What the task requires: Your task is to give the number of lines in the listing that include "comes", and nothing else.

▬▬▬▬▬▬▬▬▬▬

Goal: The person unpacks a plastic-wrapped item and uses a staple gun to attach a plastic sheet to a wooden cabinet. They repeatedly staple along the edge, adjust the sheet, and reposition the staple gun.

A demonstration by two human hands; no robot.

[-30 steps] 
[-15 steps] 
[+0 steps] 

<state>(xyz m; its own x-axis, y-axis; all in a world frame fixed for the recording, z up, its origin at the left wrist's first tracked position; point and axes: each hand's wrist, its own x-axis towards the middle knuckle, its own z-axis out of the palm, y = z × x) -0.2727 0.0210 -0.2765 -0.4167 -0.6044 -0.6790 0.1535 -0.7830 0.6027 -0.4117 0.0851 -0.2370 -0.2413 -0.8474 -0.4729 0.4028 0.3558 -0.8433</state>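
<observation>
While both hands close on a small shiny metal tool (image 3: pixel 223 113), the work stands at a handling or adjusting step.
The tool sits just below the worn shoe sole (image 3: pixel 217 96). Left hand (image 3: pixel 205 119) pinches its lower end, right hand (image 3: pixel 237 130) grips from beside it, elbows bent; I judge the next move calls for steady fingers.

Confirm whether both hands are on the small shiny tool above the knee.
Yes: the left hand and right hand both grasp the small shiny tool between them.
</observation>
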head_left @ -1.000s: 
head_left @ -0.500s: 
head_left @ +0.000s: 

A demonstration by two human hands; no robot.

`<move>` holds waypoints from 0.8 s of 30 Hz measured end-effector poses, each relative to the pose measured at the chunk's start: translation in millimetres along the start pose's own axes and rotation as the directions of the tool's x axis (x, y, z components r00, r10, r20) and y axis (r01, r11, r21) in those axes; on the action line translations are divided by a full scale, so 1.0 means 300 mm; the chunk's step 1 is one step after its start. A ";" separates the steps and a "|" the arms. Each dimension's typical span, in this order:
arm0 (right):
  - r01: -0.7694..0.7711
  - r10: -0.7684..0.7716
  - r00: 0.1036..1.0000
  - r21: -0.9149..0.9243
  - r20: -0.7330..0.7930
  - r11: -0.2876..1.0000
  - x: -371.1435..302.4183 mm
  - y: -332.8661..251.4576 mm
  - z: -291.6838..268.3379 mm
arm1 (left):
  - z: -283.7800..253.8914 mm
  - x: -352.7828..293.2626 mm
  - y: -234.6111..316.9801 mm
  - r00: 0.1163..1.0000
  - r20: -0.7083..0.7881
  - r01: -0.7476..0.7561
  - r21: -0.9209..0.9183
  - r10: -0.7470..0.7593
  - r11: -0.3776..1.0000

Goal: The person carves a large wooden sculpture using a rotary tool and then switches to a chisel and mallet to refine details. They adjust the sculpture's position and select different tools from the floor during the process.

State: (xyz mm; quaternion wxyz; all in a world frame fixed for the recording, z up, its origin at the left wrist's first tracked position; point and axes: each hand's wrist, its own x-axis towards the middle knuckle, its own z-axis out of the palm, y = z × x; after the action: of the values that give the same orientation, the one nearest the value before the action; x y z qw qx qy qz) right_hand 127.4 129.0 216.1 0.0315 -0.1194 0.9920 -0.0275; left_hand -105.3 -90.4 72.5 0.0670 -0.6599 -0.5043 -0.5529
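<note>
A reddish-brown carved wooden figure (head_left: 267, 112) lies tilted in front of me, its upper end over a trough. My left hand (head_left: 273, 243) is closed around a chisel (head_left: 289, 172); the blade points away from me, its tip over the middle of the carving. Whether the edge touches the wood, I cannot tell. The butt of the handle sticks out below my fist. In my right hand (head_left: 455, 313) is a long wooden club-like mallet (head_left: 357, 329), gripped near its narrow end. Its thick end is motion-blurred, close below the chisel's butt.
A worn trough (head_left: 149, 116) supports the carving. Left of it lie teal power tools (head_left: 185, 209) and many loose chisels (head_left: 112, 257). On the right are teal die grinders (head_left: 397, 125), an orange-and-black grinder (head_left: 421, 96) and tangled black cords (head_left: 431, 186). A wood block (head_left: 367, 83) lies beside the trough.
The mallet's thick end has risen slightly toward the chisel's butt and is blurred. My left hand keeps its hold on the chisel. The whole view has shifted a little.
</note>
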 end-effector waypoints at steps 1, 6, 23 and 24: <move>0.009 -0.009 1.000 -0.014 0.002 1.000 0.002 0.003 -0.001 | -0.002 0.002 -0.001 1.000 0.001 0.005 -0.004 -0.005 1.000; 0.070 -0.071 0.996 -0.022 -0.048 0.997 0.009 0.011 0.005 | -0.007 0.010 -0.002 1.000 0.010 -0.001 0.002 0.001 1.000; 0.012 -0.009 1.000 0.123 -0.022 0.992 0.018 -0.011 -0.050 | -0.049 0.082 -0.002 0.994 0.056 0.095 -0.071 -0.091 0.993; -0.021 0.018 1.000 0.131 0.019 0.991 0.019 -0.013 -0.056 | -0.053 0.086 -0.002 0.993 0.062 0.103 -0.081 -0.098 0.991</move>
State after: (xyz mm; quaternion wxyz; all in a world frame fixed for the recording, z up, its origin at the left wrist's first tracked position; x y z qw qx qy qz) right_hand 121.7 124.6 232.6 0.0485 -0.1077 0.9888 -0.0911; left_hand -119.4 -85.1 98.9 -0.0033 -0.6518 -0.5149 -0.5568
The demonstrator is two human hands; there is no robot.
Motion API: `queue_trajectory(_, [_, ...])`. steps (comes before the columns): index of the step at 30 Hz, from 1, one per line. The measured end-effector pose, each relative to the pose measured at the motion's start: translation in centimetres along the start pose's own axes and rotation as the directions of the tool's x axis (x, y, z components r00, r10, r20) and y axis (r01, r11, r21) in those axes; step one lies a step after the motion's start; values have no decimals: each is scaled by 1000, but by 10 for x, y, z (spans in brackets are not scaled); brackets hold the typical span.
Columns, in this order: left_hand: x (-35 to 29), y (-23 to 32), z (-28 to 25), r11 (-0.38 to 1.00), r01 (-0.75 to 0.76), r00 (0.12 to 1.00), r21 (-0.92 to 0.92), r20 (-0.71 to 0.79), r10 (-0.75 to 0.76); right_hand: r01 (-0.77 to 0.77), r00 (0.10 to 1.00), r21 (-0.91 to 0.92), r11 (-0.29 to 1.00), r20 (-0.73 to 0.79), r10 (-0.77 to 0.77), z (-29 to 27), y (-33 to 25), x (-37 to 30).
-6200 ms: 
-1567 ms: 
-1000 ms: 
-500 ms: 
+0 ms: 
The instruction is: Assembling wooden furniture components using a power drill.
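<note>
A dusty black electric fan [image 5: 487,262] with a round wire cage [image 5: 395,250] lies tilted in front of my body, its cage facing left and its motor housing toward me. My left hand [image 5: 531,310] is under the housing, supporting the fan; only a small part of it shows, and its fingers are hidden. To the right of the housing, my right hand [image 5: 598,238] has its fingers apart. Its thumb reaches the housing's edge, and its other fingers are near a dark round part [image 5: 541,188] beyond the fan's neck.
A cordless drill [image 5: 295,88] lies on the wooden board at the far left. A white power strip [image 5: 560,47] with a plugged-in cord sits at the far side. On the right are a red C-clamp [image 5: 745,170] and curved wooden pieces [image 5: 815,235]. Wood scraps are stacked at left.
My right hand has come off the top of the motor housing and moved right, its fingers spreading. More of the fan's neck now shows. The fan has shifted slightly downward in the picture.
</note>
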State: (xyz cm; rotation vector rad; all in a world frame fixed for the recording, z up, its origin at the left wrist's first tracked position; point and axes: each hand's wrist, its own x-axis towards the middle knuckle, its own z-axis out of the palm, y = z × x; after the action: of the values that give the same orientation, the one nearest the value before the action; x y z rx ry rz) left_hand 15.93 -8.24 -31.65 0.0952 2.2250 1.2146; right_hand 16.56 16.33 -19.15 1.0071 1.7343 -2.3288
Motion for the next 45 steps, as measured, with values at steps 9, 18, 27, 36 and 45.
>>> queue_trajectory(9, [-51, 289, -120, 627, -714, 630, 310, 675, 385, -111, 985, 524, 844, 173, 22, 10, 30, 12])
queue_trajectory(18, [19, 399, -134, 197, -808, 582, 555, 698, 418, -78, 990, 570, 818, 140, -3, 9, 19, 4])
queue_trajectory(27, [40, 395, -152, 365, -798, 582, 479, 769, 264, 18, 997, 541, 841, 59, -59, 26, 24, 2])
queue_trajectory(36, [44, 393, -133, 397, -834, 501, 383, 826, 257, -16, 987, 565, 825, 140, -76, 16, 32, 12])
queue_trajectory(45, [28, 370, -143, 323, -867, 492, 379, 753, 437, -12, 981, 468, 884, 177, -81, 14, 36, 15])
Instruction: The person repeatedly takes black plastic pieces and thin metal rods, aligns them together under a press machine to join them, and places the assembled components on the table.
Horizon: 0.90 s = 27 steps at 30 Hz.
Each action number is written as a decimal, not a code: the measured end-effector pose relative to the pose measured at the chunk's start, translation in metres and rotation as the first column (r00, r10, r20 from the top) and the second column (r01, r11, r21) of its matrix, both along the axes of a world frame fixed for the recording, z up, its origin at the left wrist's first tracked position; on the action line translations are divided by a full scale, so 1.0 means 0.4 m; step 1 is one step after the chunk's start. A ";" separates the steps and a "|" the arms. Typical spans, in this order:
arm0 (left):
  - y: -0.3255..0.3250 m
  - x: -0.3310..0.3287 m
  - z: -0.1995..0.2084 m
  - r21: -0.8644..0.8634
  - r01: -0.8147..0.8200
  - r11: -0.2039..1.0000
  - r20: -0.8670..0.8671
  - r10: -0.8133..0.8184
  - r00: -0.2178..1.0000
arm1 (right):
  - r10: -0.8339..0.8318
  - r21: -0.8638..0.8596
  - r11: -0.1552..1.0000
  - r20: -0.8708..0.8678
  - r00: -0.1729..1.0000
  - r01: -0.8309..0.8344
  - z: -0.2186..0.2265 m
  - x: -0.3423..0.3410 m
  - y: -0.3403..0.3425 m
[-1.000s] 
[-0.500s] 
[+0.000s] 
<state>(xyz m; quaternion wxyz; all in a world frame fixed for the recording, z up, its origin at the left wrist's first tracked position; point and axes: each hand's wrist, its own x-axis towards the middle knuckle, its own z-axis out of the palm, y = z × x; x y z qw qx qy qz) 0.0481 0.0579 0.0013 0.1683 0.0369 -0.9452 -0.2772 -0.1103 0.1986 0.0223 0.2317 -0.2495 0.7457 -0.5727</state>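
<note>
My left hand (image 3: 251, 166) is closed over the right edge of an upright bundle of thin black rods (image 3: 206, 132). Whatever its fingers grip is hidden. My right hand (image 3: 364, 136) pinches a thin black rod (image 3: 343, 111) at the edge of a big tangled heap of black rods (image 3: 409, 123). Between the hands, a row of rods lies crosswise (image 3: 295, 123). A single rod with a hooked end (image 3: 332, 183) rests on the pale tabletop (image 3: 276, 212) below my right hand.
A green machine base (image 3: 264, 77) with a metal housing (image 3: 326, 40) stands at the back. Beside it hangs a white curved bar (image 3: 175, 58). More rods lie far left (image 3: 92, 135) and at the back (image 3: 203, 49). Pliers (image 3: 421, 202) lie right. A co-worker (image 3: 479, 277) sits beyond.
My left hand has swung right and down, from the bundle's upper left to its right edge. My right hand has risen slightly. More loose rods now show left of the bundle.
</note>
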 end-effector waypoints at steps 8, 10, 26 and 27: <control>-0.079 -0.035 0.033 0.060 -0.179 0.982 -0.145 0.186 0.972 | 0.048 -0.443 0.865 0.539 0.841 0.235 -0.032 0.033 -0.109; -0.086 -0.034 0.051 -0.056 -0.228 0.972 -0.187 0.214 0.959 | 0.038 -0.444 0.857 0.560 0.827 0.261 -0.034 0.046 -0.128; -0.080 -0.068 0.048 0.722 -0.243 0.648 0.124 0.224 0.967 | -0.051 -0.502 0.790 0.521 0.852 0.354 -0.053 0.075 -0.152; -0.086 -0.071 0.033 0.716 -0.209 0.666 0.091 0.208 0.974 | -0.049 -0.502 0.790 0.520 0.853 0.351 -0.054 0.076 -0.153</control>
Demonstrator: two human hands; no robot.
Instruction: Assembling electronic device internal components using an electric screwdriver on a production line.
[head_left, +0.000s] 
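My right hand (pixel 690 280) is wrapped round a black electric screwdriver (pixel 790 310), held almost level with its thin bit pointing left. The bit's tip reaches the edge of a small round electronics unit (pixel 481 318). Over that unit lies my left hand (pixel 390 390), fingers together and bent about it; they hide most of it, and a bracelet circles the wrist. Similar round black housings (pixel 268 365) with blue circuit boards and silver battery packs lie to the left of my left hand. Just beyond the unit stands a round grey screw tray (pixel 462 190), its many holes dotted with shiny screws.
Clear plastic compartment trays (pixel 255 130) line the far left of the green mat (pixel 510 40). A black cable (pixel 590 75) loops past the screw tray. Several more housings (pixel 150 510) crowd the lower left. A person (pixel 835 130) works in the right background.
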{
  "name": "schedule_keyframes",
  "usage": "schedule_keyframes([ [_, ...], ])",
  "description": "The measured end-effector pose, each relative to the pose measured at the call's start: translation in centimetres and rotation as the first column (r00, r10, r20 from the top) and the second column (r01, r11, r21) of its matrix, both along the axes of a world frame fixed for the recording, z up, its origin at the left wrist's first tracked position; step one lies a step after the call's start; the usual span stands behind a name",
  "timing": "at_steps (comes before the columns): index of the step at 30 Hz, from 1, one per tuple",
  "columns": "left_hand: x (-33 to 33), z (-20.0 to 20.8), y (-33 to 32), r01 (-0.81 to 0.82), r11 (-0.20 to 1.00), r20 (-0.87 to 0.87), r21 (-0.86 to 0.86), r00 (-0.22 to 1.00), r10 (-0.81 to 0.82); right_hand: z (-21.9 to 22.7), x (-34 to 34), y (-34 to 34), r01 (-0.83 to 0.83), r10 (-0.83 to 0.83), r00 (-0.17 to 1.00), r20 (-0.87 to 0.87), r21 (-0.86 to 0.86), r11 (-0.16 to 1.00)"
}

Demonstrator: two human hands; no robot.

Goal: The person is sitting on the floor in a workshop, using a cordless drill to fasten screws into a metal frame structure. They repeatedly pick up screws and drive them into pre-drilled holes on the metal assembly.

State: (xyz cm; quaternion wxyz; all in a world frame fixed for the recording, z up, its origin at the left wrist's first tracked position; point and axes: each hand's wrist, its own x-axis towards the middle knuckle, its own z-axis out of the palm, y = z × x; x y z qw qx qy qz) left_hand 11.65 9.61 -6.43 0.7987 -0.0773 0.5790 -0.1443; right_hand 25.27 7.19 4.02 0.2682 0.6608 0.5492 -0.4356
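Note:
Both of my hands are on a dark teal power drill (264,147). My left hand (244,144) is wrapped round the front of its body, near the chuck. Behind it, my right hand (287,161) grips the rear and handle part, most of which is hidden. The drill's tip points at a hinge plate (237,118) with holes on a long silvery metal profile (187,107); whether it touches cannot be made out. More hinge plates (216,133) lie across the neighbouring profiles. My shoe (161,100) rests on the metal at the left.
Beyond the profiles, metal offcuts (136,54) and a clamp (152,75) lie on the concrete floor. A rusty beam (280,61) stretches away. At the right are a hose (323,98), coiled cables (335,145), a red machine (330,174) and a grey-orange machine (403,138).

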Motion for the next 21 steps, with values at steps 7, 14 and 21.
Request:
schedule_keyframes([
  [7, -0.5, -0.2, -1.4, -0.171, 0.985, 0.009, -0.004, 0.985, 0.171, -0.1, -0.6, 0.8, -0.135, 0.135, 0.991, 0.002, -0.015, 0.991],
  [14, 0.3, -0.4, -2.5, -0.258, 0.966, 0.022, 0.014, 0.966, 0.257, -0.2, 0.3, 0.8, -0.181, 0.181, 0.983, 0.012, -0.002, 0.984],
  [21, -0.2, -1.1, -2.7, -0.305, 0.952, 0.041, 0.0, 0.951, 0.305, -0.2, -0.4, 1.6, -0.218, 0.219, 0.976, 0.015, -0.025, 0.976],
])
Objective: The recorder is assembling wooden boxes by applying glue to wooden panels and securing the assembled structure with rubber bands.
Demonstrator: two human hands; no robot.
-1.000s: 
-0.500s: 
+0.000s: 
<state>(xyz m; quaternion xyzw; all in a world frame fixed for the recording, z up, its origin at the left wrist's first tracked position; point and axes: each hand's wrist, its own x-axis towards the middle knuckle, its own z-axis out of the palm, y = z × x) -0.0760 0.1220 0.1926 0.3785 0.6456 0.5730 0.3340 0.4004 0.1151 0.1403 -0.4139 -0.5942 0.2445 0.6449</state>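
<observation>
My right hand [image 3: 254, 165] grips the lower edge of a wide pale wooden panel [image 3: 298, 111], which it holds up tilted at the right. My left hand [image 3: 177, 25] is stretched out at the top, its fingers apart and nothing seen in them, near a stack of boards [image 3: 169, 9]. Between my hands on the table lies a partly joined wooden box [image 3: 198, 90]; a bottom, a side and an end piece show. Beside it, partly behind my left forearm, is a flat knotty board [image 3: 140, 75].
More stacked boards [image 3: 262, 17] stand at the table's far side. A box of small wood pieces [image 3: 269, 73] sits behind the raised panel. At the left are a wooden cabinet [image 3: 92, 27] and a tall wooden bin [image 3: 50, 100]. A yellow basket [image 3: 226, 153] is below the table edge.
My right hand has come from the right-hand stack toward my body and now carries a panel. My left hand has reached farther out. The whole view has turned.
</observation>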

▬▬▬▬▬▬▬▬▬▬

Response: 2